[Dataset excerpts]
- - - - -
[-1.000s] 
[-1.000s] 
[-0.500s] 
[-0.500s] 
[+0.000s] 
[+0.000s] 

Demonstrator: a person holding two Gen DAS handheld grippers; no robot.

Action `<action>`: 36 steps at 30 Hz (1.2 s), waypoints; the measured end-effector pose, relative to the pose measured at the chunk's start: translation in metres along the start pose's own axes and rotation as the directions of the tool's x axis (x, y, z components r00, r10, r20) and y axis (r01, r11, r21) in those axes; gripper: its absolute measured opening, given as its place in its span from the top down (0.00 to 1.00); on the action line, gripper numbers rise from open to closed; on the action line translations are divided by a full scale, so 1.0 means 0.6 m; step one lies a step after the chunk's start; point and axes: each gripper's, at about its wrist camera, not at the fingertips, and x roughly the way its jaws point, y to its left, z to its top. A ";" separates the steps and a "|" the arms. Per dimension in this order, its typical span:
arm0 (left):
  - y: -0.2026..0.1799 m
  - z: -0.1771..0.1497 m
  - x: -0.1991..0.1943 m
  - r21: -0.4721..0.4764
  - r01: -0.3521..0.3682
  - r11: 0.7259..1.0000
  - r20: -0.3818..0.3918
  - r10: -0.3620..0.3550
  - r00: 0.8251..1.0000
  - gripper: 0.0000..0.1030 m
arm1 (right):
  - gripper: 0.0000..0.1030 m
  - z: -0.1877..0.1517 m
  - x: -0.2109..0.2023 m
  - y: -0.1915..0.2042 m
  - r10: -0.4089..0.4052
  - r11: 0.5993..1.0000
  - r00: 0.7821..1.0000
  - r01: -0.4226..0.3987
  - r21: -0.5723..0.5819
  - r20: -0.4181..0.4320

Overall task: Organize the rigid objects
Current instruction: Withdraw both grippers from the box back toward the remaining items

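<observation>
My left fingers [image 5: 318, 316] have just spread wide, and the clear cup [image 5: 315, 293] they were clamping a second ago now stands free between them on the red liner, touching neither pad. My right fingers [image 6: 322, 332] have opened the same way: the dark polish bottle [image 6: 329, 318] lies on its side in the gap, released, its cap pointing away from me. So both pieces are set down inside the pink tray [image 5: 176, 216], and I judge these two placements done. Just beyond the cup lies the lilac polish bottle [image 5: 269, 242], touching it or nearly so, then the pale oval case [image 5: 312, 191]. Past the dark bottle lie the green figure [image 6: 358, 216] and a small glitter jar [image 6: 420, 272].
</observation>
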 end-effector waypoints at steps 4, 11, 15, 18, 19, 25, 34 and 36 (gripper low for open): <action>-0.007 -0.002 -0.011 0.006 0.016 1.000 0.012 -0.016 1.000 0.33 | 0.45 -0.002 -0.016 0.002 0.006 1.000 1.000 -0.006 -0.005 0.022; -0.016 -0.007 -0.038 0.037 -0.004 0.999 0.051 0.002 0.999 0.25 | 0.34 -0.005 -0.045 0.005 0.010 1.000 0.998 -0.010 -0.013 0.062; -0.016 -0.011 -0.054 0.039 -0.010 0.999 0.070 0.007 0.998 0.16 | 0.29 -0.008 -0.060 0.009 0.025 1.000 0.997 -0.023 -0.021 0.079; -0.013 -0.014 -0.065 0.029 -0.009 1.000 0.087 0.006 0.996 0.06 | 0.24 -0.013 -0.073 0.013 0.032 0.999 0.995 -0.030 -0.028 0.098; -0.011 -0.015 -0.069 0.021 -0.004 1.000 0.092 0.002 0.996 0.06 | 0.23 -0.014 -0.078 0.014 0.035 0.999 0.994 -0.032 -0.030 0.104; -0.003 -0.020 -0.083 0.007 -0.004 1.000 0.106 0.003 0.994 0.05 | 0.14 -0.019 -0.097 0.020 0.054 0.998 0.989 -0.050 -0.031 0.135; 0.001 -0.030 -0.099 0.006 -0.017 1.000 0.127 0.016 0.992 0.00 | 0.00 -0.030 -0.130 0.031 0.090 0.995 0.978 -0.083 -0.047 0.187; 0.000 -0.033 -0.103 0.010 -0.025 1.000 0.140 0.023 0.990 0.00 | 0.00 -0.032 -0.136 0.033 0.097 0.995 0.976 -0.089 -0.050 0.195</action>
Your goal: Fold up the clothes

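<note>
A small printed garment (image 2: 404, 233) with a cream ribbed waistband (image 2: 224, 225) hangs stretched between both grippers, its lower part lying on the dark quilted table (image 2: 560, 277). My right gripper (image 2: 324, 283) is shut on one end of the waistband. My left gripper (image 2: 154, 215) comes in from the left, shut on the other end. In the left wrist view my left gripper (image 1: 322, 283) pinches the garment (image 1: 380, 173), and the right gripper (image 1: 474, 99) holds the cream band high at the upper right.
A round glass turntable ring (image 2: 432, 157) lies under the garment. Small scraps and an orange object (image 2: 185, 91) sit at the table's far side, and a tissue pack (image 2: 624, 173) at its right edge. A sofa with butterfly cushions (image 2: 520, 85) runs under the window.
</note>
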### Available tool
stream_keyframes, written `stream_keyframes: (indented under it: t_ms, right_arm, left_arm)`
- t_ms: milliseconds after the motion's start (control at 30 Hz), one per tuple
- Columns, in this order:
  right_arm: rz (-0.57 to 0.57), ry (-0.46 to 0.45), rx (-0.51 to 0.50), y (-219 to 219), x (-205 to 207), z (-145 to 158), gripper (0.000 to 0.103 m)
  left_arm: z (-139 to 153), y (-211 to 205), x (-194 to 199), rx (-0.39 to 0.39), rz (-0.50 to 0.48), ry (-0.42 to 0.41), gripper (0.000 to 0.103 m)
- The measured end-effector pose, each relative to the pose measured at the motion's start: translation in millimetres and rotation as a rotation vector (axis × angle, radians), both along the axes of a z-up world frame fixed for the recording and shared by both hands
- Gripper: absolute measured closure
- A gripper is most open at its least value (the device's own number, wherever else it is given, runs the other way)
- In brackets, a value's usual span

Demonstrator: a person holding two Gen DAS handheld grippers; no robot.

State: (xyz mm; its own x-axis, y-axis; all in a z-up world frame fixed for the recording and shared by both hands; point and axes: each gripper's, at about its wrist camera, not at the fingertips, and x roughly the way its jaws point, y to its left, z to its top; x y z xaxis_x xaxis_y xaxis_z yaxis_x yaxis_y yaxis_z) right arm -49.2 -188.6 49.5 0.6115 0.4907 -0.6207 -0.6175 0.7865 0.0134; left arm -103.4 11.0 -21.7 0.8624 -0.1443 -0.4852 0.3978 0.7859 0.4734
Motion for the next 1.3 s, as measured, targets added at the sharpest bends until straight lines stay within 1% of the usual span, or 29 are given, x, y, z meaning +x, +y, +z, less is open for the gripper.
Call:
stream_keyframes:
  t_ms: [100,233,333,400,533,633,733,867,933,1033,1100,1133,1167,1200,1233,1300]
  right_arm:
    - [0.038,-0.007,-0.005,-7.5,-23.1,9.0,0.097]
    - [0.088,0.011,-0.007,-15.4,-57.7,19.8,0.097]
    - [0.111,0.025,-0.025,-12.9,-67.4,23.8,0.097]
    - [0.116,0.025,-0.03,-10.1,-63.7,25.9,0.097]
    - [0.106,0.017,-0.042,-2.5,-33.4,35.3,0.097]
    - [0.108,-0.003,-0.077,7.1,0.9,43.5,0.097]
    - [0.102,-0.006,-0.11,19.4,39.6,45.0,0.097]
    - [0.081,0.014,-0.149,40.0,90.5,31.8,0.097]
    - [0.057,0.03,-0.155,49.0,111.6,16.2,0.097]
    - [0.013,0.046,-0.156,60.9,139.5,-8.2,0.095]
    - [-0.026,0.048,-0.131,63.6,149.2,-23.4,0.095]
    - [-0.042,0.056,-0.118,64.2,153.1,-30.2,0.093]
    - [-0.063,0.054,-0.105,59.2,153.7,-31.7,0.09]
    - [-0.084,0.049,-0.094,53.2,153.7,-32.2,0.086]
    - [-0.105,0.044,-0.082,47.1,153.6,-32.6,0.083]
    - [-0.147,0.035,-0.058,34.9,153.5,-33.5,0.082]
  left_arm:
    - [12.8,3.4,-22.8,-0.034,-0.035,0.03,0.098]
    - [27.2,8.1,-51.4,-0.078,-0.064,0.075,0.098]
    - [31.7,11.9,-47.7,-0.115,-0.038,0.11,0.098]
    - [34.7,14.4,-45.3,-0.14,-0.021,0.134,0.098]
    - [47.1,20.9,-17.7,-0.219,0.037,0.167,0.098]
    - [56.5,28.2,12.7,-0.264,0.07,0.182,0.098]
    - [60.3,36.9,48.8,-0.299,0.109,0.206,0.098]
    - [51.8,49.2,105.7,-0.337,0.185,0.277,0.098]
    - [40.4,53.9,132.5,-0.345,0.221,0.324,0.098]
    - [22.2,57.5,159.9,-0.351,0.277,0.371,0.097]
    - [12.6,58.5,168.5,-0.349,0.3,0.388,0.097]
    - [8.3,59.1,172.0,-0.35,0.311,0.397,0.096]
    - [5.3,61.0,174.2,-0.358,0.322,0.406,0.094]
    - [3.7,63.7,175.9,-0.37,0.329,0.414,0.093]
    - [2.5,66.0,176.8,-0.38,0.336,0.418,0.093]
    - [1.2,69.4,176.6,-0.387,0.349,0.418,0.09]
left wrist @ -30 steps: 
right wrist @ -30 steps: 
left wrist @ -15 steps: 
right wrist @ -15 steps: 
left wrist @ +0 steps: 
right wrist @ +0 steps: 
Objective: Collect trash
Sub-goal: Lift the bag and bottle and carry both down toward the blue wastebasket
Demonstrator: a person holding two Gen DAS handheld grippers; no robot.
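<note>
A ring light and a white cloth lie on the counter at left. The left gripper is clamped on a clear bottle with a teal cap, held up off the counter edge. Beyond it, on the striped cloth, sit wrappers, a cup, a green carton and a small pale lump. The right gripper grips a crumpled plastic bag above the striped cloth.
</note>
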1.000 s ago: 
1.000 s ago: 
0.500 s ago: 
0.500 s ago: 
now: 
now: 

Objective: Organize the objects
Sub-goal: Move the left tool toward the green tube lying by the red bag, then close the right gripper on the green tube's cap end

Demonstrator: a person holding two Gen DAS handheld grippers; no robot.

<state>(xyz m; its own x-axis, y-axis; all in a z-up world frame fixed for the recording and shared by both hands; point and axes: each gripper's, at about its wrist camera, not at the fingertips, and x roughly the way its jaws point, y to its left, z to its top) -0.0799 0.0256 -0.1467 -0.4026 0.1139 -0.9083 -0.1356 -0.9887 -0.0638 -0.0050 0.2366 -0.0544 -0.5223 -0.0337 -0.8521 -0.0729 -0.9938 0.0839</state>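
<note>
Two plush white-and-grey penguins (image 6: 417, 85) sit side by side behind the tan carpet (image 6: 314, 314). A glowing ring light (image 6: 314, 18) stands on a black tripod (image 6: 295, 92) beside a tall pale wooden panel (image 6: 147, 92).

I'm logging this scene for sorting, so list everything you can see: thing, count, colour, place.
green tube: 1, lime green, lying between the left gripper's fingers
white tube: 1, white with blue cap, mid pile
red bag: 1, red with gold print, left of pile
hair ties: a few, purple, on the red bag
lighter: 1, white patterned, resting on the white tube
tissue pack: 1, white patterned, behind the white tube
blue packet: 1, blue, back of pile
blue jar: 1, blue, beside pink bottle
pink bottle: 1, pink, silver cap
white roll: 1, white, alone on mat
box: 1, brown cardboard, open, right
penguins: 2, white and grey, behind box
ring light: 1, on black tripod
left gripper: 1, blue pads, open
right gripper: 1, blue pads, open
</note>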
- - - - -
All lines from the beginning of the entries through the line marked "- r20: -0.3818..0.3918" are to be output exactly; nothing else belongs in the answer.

[-1.000s] 
[-1.000s] 
[-0.500s] 
[-0.500s] 
[+0.000s] 
[+0.000s] 

Demonstrator: a person holding two Gen DAS handheld grippers; no robot.

Action `<action>`: 36 steps at 30 Hz (1.2 s), waypoints; the measured end-effector pose, relative to the pose measured at the chunk's start: translation in metres along the start pose's own axes and rotation as the directions of the tool's x axis (x, y, z components r00, r10, r20) and y axis (r01, r11, r21) in those axes; gripper: its absolute measured opening, given as its place in its span from the top down (0.00 to 1.00); on the action line, gripper numbers rise from open to closed; on the action line translations are divided by a full scale, so 1.0 means 0.6 m; step one lies a step after the chunk's start; point and axes: each gripper's, at about its wrist camera, not at the fingertips, and x roughly the way its jaws point, y to its left, z to its top. A ";" separates the steps and a "|" the arms. Per dimension in this order, its typical span:
arm0 (left):
  - y: -0.2026..0.1799 m
  - z: -0.1771..0.1497 m
  - x: -0.1991..0.1943 m
  - r21: -0.4721..0.4764
  - r01: -0.3521..0.3682
  - r11: 0.7259..1.0000
  - r20: -0.3818..0.3918

No further output is given for this exercise.